London's police chief said investigators were gathering forensic evidence Thursday that could offer a "significant break" in determining who carried out the latest attack on the transit system.
Metropolitan Police Commissioner Ian Blair (search) did not give details of the evidence, but a terror expert said it could include DNA and fingerprints from explosive devices, as well as the origin of any detonators.
Blair said it was too early to determine whether the incidents were related to the July 7 attacks that killed 52 people and the four suspected bombers two weeks ago.
"There is a resonance here, isn't there, I mean these are four attacks, there were four before," Blair told reporters. "Whether or not this is directly connected in the sense of carried out by the same group of people, however loosely knit that is, I think that's going to take just a little bit longer."

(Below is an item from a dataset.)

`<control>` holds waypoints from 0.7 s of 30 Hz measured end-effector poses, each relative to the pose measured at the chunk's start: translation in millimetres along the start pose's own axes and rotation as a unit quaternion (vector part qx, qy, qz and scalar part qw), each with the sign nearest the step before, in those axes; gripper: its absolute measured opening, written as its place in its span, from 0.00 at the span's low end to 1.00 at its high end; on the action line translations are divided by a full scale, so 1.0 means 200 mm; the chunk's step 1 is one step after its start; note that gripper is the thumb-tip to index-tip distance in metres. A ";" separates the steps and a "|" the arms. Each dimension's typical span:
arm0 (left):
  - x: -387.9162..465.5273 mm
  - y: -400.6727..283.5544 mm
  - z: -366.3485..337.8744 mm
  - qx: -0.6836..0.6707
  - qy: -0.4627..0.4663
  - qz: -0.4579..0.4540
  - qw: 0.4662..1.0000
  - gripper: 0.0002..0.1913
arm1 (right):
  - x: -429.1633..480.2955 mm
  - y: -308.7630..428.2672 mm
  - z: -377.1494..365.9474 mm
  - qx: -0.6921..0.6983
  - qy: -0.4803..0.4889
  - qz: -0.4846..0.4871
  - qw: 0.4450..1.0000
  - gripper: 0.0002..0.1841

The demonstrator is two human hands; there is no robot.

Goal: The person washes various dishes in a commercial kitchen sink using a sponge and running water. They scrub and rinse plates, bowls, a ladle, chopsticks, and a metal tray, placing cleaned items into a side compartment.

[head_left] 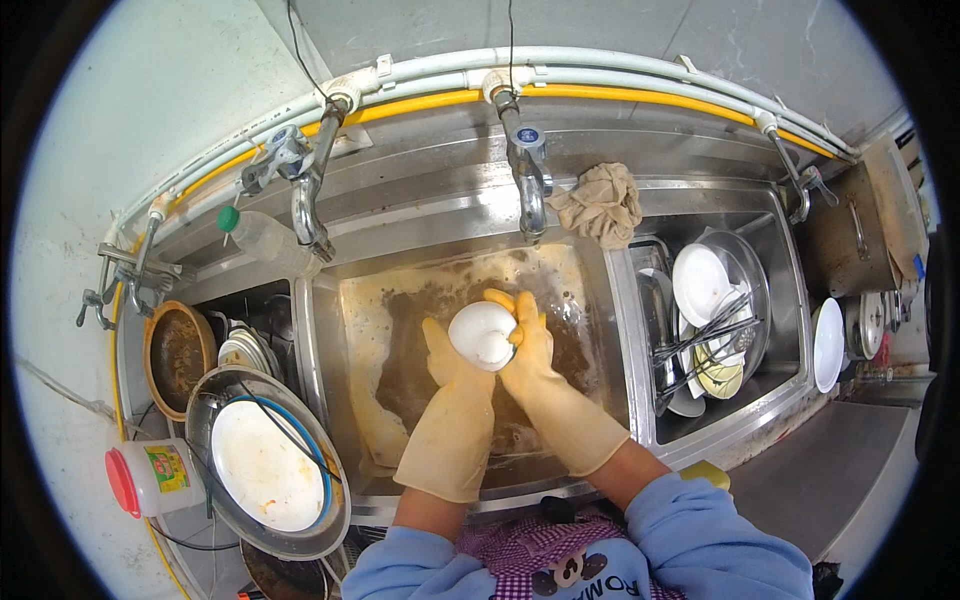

Police said there were no reports of bomb blast injuries Thursday. Later in the day, they said two arrests had been made in connection with the case.
Two men were arrested — one near Prime Minister Tony Blair's (search) Downing Street residence, and the second, later released without charge, near Tottenham Court Road, which is close to the Warren Street Underground station.
London's police commissioner said police had sealed off the attack sites to look for clues. Authorities were no doubt already spooling through videotape from surveillance cameras that had provided critical information in determining the identities of the July 7 bombers.
"We do believe that this may represent — may represent — a significant breakthrough in the sense that there obviously is forensic material at these scenes that could be very helpful to us so I feel very positive about some of these developments," Blair said.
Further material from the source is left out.